I'm embarrassed to admit this, but I've begun skin picking since starting EMDR a few months ago (for childhood abuse). I used to pick at my nails since I was very young (before the abuse), and could never fully stop doing this. It's an OCD or stress reaction thing I'm sure. But the skin picking is disgusting even to me, and I can't seem to help myself. I pick at the rough part on the bottom of my foot, and because it's hardened skin, etc. whole swaths of it peel off, leaving another layer underneath (so no blood). But it's raw and it hurts to walk after. I know how badly it hurts as it heals over the next couple days, and yet I keep doing it.

Again - I only started doing this since EMDR started. I'm sharing this because I have to admit it somewhere safe. It's embarrassing and quite gross, but I need to share this as a way to confront my problem. I'm also wondering if anyone else has had a similar experience.

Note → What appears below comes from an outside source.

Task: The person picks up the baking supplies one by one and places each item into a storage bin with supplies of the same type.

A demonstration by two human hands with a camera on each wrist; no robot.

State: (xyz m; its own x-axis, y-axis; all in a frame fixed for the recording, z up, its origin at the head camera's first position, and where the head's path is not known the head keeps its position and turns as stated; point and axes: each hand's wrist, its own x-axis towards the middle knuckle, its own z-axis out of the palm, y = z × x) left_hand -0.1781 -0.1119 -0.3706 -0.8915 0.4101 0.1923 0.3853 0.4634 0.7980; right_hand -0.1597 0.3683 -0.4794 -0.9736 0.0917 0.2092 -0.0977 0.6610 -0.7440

I'm also paranoid that I'm going to cause some sort of skin irritation and infection, and that I'll get a horrible disease from this. (To be safe, I'm already planning to find a podiatrist and get my feet checked up). So if anyone can offer some words of comfort in the meantime, that would be greatly appreciated.
 
I was diagnosed with OCD 25 years ago due to symptoms of compulsive skin picking. I have taken medicine, gone through CBT, and eventually discovered I had other symptoms such as compulsive thoughts (suicidal ideation) and dissociation and compulsive counting. Then five years ago I discovered my dad had sexually assaulted me as a baby and I had PTSD which was likely the cause of the skin picking too—a displacement activity for coping with the stress of living in an abusive dynamic. I escaped my abusers. The skin picking did not go away. However it did reduce. So did the counting, the intrusive thoughts, and the dissociation.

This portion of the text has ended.